Investors temporarily abandoned optimism for the UK's progress in vaccinations, which contributed strongly to the sharp gains of the British pound against the other major currencies. The historical gains of the bond market supported the dollar, along with the positive results of US economic data and the near passage of US stimulus plans, all of which contributed to the collapse of the GBP/USD to the 1.3777 support level, the lowest for the currency pair in a month. After its gains in the week before last to the 1.4240 resistance level, its highest in more than three years, the currency pair closed the trading session last week flat around the 1.3830 level. Despite these losses, the British pound is ready to breach the psychological resistance level of 1.40 again.
The pound fell as the dollar rose against the other currencies, cementing its position as the best-performing major currency last week after US Central Bank Governor Jerome Powell neglected to calm the ailing bond market that pushed US yields to pre-pandemic levels last week.

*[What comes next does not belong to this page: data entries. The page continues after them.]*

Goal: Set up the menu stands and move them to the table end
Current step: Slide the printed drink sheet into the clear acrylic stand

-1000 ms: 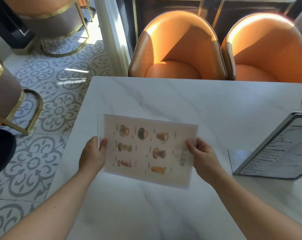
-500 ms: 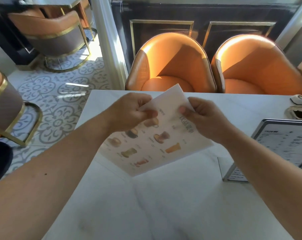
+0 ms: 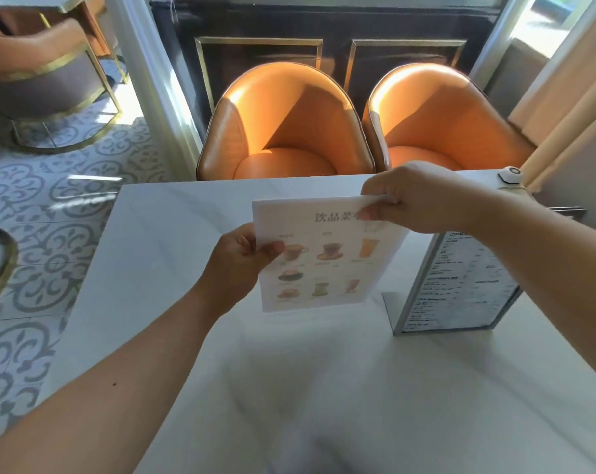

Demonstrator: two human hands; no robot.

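Observation:
I hold a white drinks menu sheet (image 3: 327, 265) upright above the white marble table (image 3: 173, 241), its pictures of cups facing me. My left hand (image 3: 236, 265) pinches its left edge about halfway down. My right hand (image 3: 416, 196) grips its top right corner from above. To the right on the table stands a metal-framed menu stand (image 3: 461, 285), upright on its flat base, with a printed text menu in it. My right forearm crosses over the stand's top.
Two orange armchairs (image 3: 283, 131) (image 3: 437, 121) stand against the table's far edge. A small white round device (image 3: 510, 174) sits at the far right corner by a curtain (image 3: 570, 97). Patterned floor tiles (image 3: 50, 200) and another chair (image 3: 47, 80) lie left.
The menu sheet has turned from lying sideways to upright and moved right, toward the stand. My left hand shifted to its left edge, my right hand to its top corner.

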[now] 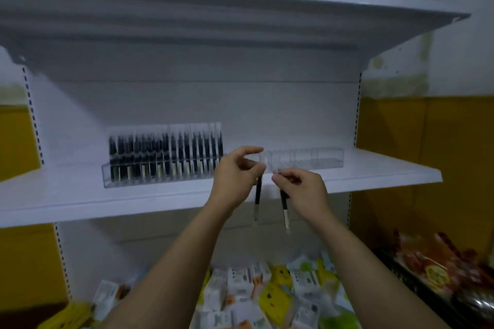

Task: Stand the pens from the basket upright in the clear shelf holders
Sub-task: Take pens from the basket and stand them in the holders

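My left hand [236, 173] pinches a black pen [257, 196] that hangs down in front of the shelf edge. My right hand [302, 187] pinches a second black pen [284, 205], also hanging tip down. Both hands are raised just in front of the white middle shelf [80, 200]. On it stands a clear holder [160, 168] filled with several upright black pens, to the left of my hands. A second clear holder [307, 159], with nothing visible in it, sits right behind and to the right of my hands. The basket is not in view.
An upper white shelf [213, 16] overhangs and carries several wrapped items. Below the middle shelf lie many small white, yellow and green packets [267, 288]. Red and orange packaged goods [438, 267] sit at the lower right. Yellow walls flank the shelving unit.
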The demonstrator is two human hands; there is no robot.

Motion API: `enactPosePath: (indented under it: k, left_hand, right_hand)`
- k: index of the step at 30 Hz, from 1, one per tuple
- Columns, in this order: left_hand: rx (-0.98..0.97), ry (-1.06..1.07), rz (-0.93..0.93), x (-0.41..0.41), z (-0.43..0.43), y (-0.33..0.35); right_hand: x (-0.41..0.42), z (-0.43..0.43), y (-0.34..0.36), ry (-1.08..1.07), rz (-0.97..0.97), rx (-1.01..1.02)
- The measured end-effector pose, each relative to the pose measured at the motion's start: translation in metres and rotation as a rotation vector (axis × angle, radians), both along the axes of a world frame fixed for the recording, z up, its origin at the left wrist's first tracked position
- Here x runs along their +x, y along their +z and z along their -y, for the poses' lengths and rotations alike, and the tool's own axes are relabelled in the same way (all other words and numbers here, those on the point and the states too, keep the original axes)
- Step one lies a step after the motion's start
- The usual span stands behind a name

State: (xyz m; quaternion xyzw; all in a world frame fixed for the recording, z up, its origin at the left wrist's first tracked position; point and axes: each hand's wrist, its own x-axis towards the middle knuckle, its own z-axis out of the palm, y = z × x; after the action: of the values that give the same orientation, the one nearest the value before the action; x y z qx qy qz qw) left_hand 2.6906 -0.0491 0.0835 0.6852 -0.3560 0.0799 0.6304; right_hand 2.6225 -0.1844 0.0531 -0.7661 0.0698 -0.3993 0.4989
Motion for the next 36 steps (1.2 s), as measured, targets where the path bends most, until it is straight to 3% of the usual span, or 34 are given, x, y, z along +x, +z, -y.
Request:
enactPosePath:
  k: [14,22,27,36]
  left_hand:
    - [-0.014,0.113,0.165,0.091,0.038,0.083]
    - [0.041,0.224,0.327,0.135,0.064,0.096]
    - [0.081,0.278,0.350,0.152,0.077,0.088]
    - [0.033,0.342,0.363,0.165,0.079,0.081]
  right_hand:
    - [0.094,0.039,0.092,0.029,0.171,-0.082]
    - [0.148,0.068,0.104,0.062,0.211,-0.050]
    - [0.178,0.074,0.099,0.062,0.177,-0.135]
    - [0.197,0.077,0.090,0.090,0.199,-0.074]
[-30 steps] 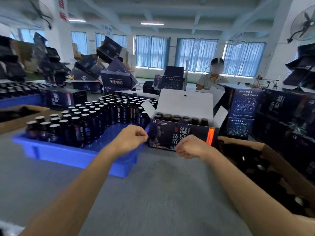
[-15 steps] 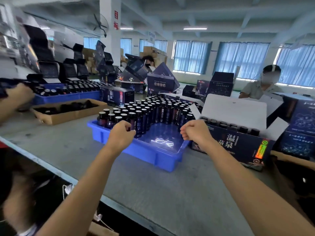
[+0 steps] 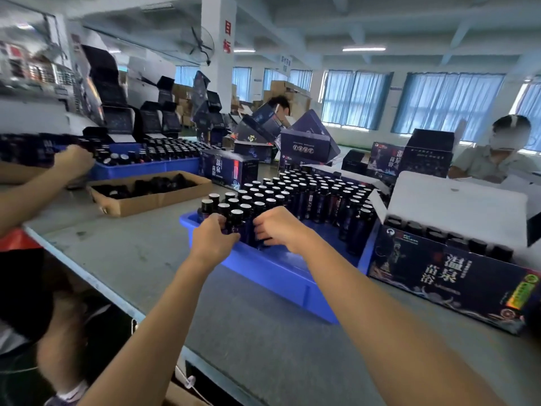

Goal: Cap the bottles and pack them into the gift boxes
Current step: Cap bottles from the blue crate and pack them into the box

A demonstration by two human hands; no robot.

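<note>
We work at the grey bench (image 3: 146, 259). At our right on it stands the open gift box (image 3: 453, 276), white lid flap up, a row of dark-topped bottles inside. Just beside it is the blue tray (image 3: 278, 276). The tray carries the upright dark bottles (image 3: 307, 194), massed toward its far side and left corner, with bare floor nearer the box. We judge the step in hand to be taking bottles from the tray for packing. Next comes a straight lift clear of the neighbours, then a carry rightward to the box. Both forearms reach forward over the tray's near wall. Our left hand (image 3: 213, 238) and right hand (image 3: 278, 227) sit close together, fingers curled round bottles in the nearest cluster. We cannot quite tell how many each grips.
</note>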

Powell told the Wall Street Journal that the yields “caught my attention” and that the Fed “would be concerned about turbulent conditions,” but then said that the bond sales simply reflect economic prospects that have improved with the introduction of vaccines and federal financial support. He also insisted that the bank does not feel the need to adjust policy, and like other Fed officials, continued to cast doubts about market concerns about a potential future bout of inflation. “The way the money and bond markets behave can be excused for thinking that central banks were preparing to increase short-term interest rates, that is, to tighten monetary policy,” said Joseph Capurso, a strategic expert at the Commonwealth Bank of Australia. "We do not expect global central banks to indicate that they will begin tightening monetary policy anytime soon. We do not expect central banks to quickly change their approach.”
The brighter prospects have seen investors abandon their bets against the dollar at the same time that they turn away from bonds in the event that higher inflation later forces the Fed to raise the US interest rate. However, the 10-year yield was not able to maintain its bullish momentum on Friday even after the jobs report showed that the US is providing double the number of jobs that was expected last month. Bonds and high yields could lose their strength, which could support the pound in this week's trading.
As for what matters to the markets right now, Andreas Steno Larsen, a Forex analyst at Nordia Markets, says, “Economists seem to be competing with each other to raise their growth forecasts in the United States as follows: (1) financial divergence, (2) variation in vaccine offering, (3) a more moderate fiscal impulse than a weaker currency in 2020”.
Technical analysis of the pair:
On the four-hour chart, the losses of the GBP/USD pushed the technical indicators to strong oversold levels, suggesting that buying and waiting for a bounce might be the best plan of action. The support levels 1.3780, 1.3690 and 1.3600 may be the best suited for that. On the upside, stability above the 1.4000 psychological resistance will remain important for bulls to take off towards stronger bullish levels for the pair.
According to the performance on the daily chart, bears may still gain control until the indicators reach strong oversold areas. In general, British progress in vaccinations and the government's announcement of a timetable for abandoning restrictions will remain factors supporting the sterling in the rapid upward rebound.
Amidst the absence of the economic calendar today of important US economic data, the pair will focus on the statements of the Governor of the Bank of England and the performance of global stock markets.